Would you transcribe the listing exactly as it stands, minus any images?

Top of Raw data

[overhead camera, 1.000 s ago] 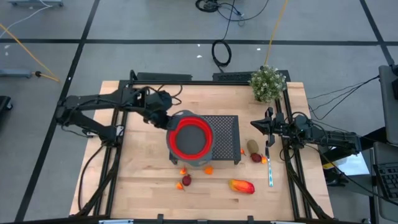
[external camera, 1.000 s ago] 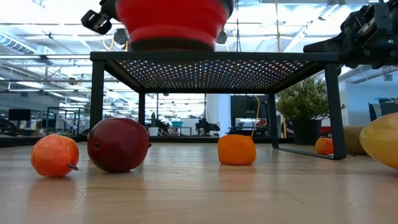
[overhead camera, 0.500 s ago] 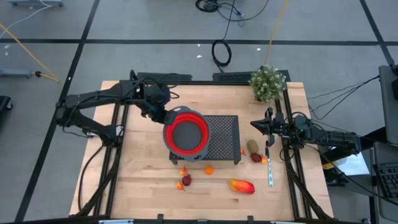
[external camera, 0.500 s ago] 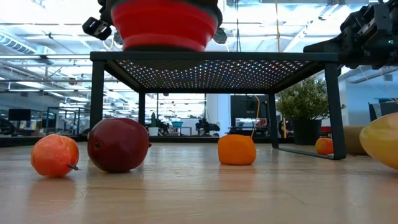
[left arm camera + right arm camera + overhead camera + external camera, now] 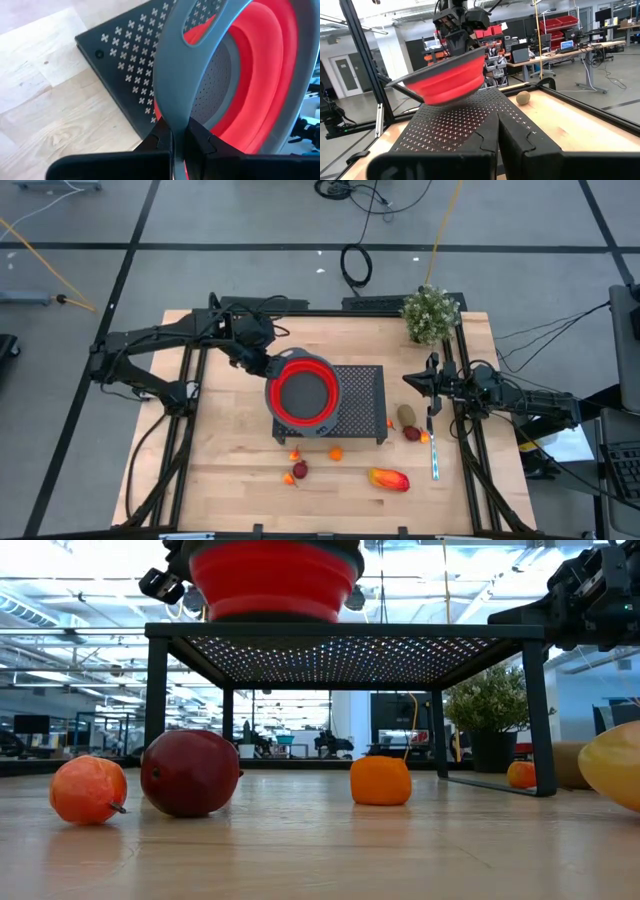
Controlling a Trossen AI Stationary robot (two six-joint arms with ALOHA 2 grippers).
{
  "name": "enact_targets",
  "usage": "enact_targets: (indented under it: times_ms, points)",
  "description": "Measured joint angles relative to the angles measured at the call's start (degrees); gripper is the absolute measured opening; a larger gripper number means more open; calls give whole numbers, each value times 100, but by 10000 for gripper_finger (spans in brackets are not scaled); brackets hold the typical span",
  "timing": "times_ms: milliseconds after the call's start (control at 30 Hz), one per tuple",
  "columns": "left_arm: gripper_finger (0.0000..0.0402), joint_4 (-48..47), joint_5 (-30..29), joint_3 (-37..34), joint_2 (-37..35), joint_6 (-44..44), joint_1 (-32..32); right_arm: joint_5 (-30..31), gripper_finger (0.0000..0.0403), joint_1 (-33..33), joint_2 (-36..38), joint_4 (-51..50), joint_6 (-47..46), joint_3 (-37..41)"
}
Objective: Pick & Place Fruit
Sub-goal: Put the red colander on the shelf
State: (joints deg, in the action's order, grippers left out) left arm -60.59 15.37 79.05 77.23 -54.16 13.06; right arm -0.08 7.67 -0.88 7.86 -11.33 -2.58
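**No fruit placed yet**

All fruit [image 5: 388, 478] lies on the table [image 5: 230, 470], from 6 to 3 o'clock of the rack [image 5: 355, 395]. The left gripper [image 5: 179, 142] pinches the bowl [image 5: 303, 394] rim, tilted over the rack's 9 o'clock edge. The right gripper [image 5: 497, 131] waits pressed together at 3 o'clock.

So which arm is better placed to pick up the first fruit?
Probably the right. The right gripper is shut and empty, beside the brown fruit and dark red fruit. The left gripper is shut on the red bowl over the rack.
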Motion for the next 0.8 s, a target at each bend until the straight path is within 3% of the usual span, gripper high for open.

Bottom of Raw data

§ **Result of this exercise**:
[overhead camera, 1.000 s ago] 
[external camera, 1.000 s ago] 
[overhead camera, 0.500 s ago] 
[external camera, 0.500 s ago] 
[left arm camera + right arm camera + overhead camera + external camera, now] 
Controlling a Trossen AI Stationary robot (two six-joint arms with ALOHA 2 grippers).
{
  "name": "enact_targets",
  "usage": "enact_targets: (indented under it: times_ms, points)",
  "description": "Measured joint angles relative to the angles measured at the call's start (degrees); gripper is the absolute measured opening; a larger gripper number means more open; calls give whole numbers, each value times 100, but by 10000 for gripper_finger (spans in brackets are not scaled); brackets hold the typical span",
  "timing": "times_ms: milliseconds after the call's start (control at 30 Hz), one per tuple",
  "columns": "left_arm: gripper_finger (0.0000..0.0402), joint_4 (-48..47), joint_5 (-30..29), joint_3 (-37..34), joint_2 (-37..35), joint_6 (-44..44), joint_1 (-32..32); right_arm: joint_5 (-30..31), gripper_finger (0.0000..0.0403), joint_1 (-33..33), joint_2 (-36..38), joint_4 (-51..50), joint_6 (-47..46), joint_3 (-37..41)"
}
Objective: Pick & Place Fruit
Sub-goal: Put the red colander on the shelf
State: (joints deg, in the action's order, grippers left out) left arm -60.59 15.37 79.05 77.23 -54.16 13.06; right arm -0.08 7.67 -0.88 7.86 -11.33 -2.58
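**No fruit placed yet**

All fruit [image 5: 388, 478] lies on the table [image 5: 230, 470], from 6 to 3 o'clock of the rack [image 5: 355, 395]. The left gripper [image 5: 179, 142] pinches the bowl [image 5: 303, 394] rim, tilted over the rack's 9 o'clock edge. The right gripper [image 5: 497, 131] waits pressed together at 3 o'clock.

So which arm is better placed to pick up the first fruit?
Probably the right. The right gripper is shut and empty, beside the brown fruit and dark red fruit. The left gripper is shut on the red bowl over the rack.
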Motion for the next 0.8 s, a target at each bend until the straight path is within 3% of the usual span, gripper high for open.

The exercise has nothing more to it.